OUTPUT is optional: FILE, PATH, PATH/FILE
The archive is created in the current folder with .paq8px210 extension if OUTPUT omitted
FLAGS are case-insensitive and only needed for compression; they may appear in any order
INPUT must precede OUTPUT; all other OPTIONS may appear anywhere
=============
Detailed Help
=============
---------------
1. Compression
---------------
Compression levels control the amount of memory used during both compression and decompression.
Higher levels generally improve compression ratio at the cost of higher memory usage and slower speed.
Specifying the compression level is needed only for compression - no need to specify it for decompression.
Approximately the same amount of memory will be used during compression and decompression.
The listed memory usage for each LEVEL (-1 = 529 MB .. -12 = 29305 MB) is typical/indicative for compressing binary
files with no preprocessing. Actual memory use is lower for text files and higher when a preprocessing step
(segmentation and transformations) requires temporary memory. When special file types are detected, special models
(image, jpg, audio) will be used and thus will require extra RAM.
------------------
2. Special Levels
------------------
-0 Only block type detection (segmentation) and block transformations are performed.
The data is copied (verbatim or transformed); no compression happens.
This mode is similar to a preprocessing-only tool like precomp.
Uses approximately 3-7 MB total.
-0L Uses only a single LSTM model for prediction which is shared across all block types.
Uses approximately 20-24 MB total RAM.
Alternative: -lstmonly
---------------------
3. Compression Flags
---------------------
Compression flags are single-letter, case-insensitive, and appended directly to the level.
They are valid only during compression. No need to specify them for decompression.
L Enable the LSTM (Long Short-Term Memory) model.
Uses a fixed-size model, independent of compression level.
At level -0L (also: -lstmonly) a single LSTM model is used for prediction for all detected block types.
Block detection and segmentation are still performed, but no context mixing or Secondary Symbol
Estimation (SSE) stage is used.
At higher levels (-1L .. -12L) the LSTM model is included as a submodel in Context Mixing and its predictions
are mixed with the other models.
When special block types are detected, for each block type an individual LSTM model is created dynamically and
used within that block type. Each such LSTM model adds approximately 24 MB to the total memory use.
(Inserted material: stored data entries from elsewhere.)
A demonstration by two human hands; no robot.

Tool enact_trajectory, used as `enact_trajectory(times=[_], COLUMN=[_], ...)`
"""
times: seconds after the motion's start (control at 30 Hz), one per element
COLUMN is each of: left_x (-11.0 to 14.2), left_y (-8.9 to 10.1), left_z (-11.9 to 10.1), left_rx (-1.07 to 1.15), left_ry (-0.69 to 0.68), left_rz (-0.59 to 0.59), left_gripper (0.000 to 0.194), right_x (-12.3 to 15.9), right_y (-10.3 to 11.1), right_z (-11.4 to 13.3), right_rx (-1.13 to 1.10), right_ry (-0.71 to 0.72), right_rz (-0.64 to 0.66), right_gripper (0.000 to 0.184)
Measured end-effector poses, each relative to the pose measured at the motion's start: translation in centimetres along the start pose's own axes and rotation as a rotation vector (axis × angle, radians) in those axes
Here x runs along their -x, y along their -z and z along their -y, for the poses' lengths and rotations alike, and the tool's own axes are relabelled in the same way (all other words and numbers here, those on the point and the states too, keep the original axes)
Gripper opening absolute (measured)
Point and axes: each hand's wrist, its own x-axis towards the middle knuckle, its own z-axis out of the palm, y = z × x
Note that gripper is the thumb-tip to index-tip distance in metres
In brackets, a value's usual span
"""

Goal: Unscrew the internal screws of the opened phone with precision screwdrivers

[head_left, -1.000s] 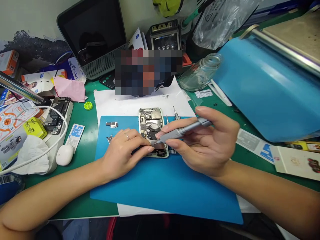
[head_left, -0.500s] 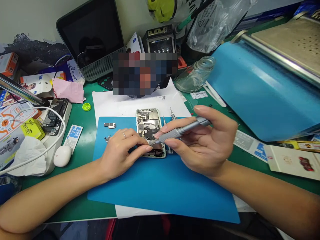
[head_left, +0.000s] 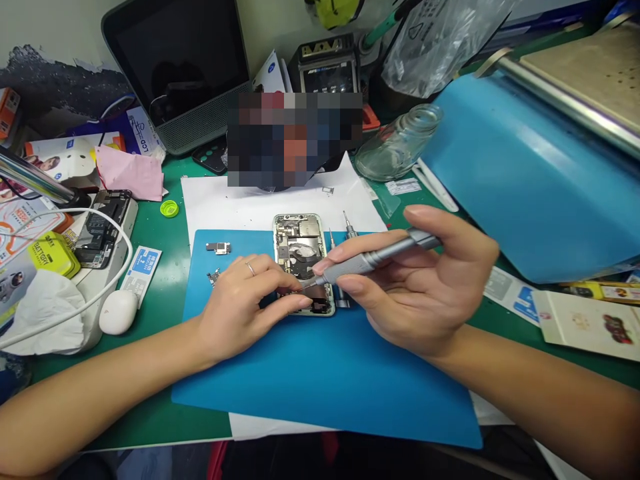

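Note:
An opened smartphone (head_left: 299,233) lies on the blue mat, its inner parts bare. My left hand (head_left: 245,300), with a ring on one finger, is curled over the phone's lower left side. Its thumb and index fingertips bear on the lower part of the phone, close to the driver's tip. In my right hand (head_left: 435,287) is a grey precision screwdriver (head_left: 355,263), slanted down to the left, with its tip over the lower part of the phone. Just where the tip rests is hard to see. Two more screwdrivers (head_left: 349,227) lie along the phone's right side, partly hidden.
Small phone parts (head_left: 219,248) lie on the mat (head_left: 320,373) at left. Behind stand a glass jar (head_left: 395,147) and a dark screen (head_left: 175,67). A large blue-covered machine (head_left: 495,167) fills the right. Another opened phone (head_left: 103,227) and a white cable (head_left: 125,240) are at left.
The view has shifted slightly. The screwdriver's thin tip now shows between my left fingertips and its handle. Both hands keep nearly the same pose over the phone.

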Motion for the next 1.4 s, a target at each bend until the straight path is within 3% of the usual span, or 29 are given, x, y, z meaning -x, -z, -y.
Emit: enact_trajectory(times=[0.97,1.4], left_x=[0.02,0.05], left_y=[-0.13,-0.17], left_z=[-0.07,0.04], left_rx=[-0.104,-0.121], left_ry=[-0.021,-0.026], left_rz=[-0.006,-0.003], left_gripper=[0.015,0.016], right_x=[-0.03,-0.09], right_y=[0.12,0.13], right_z=[-0.17,-0.17], right_rx=[0.02,-0.016], right_ry=[-0.034,-0.026], right_rz=[-0.022,0.038], right_gripper=[0.065,0.074])
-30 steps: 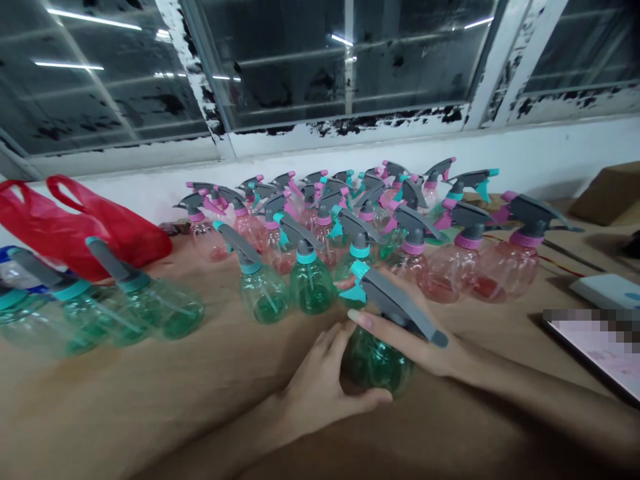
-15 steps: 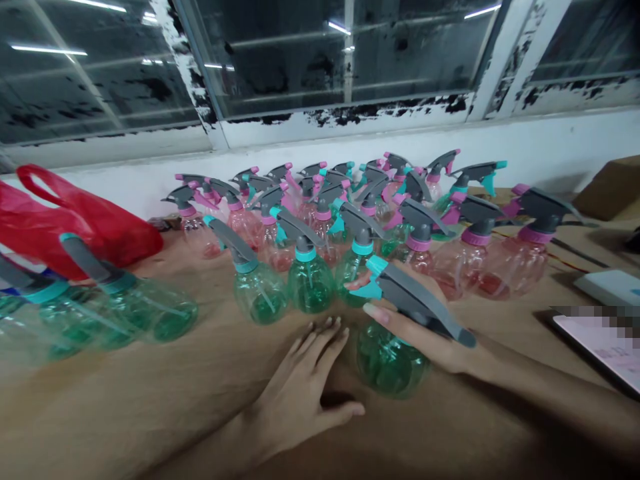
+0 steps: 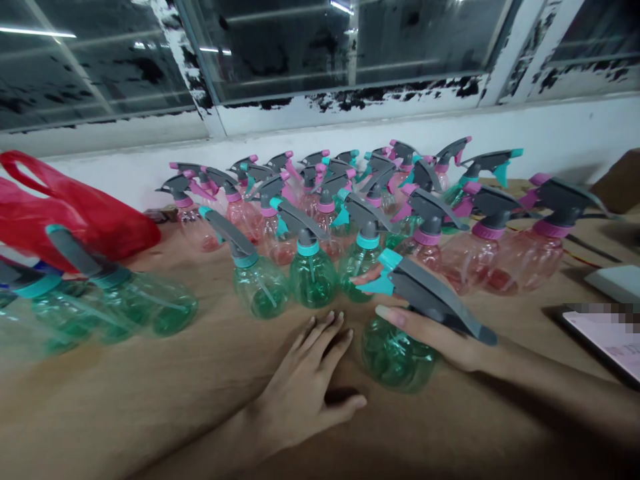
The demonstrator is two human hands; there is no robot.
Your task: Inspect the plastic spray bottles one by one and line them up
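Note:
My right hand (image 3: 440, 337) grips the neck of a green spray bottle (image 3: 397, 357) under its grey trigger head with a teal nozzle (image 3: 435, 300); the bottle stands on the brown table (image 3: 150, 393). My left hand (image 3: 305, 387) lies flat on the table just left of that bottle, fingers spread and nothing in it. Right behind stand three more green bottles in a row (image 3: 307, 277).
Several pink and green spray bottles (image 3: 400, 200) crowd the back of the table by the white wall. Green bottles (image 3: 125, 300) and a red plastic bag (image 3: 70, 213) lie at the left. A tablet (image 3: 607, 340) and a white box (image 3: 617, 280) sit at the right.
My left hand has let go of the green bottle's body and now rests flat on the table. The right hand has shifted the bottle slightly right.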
A Enable adaptive learning rate in the CM mixer.
May improve compression for some files.
S Skip RGB color transform for 24/32-bit images.
Useful when the transform worsens compression.
This flag has no effect when no image block types are detected.
B Enable brute-force DEFLATE stream detection.
Slower but may improve detection of compressed streams.
E Pre-train the x86/x64 executable model.
This option pre-trains the EXE model using the paq8px.exe binary itself.
Archives created with a different paq8px.exe executable (even when built from the same source and build options)
will differ. To decompress an archive created with -E, you must use the exact same executable that created it.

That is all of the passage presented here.